Lots of people think they need a “better” camera or a new lens to get sharper photos. But often, the problem isn’t the gear. If you’ve been frustrated by less-than-sharp photos these tips might help solve that problem and make the most of the camera you already own. Ready to learn the three tips for taking sharp photos?
#1 Misplaced Focus
The first thing I do when I’m working with someone who is struggling with focus is ask to see some sample images. Specifically, images that they felt weren’t as sharp as they’d like. Often, I discover that parts of the image are actually in sharp, crisp focus, just not the parts where the focus should be.
Take this image for example. The eye naturally wants to rest on the in the muffin in front but it’s not super sharp.
But, look at the surface and you can see that the area just behind the subject is in tack sharp focus. This is a case of mis-placed focus.

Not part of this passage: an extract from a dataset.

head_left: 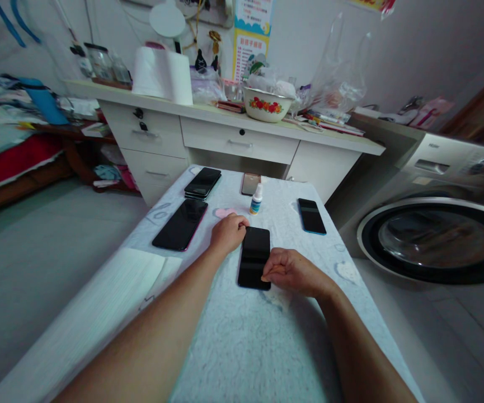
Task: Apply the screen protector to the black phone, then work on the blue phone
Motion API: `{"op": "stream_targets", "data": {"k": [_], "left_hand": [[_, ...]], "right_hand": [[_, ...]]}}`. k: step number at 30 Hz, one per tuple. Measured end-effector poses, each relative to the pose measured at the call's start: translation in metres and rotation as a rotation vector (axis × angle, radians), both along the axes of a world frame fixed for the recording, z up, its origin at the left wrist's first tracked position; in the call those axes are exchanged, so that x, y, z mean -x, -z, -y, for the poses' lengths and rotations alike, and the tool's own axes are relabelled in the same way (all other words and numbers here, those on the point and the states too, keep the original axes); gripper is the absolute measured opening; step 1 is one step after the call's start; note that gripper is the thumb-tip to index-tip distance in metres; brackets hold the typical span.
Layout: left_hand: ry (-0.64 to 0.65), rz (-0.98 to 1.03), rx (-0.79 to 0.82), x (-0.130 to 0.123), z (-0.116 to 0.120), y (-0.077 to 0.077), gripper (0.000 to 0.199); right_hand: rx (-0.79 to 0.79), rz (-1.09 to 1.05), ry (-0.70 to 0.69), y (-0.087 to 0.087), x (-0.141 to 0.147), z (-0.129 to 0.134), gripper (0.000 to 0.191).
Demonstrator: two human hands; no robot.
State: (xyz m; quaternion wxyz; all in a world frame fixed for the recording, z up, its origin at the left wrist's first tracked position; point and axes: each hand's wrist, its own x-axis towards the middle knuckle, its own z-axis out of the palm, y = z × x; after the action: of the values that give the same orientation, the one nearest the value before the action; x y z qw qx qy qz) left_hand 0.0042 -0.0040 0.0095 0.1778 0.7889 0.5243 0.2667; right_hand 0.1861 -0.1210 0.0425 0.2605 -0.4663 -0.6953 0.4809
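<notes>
Two bare hands working at a black phone point(253, 252), which lies flat, screen up, about mid-frame on a cloth-covered table point(233, 352). Left hand point(228, 233) comes in from lower left, at the phone's top-left corner; its fingers are curled, tips near the edge, cannot tell if they grip it. Right hand point(290, 271) comes in from lower right, over the phone's lower right edge; fingers curled in and together, thumb side toward the screen, cannot tell if anything thin sits between the tips. Small white spray bottle point(256, 200) with blue-yellow label stands upright just above the phone, frame center. Other devices around: pink-edged phone point(181, 225) lying flat left of center, stack of phones point(203, 182) above it, blue-edged phone point(312, 216) right of center, brownish phone-like item point(251, 183) behind the bottle. White folded sheet point(82, 313) runs along the table's left side, lower left. Background: white desk point(242, 134) with drawers across the top, flowered bowl point(268, 106) on it upper center, white roll point(161, 75) upper left, silver washing machine point(430, 168) on the right, blue bottle point(45, 102) far upper left.
</notes>
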Motion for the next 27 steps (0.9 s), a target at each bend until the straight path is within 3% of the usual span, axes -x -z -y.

If you review your photos and notice that this is something you struggle with, take some time to dig into the mechanics of how focus works and practice both working in manual and auto focus modes. To create sharp photos, I have an in depth video on understanding focus that I recommend reviewing to get you started.
#2 Increase Your Screen Size for Sharp Photos
Have you ever looked at the back of your LCD screen to check an image you captured and swore it was in focus? Then later when you went to edit the photos on your computer you discovered that the focus was slightly off? This was a big reason I transitioned to shooting tethered.
Why? When you tether your camera to your computer with a tethering software, you can see the images pop up on the computer monitor and verify that they’re in focus immediately after the photo is captured. For sharp photos, the larger screen makes it easier to confirm the focus as well as other fine details that can sometimes be missed on smaller screens.
If you haven’t shot tethered before, check out our introduction to tethering for all the basics on equipment, software and best practices.
#3 Eliminate Shake
Have you heard of the rule regarding your shutter speed when you’re shooting handheld? You want to work with fast enough shutter speeds to freeze a moment and keep things crisp and sharp. Shooting handheld with a slower shutter speed can introduce blurriness. Even if you’re super still, there can be a little bit of movement and cause blur in your images.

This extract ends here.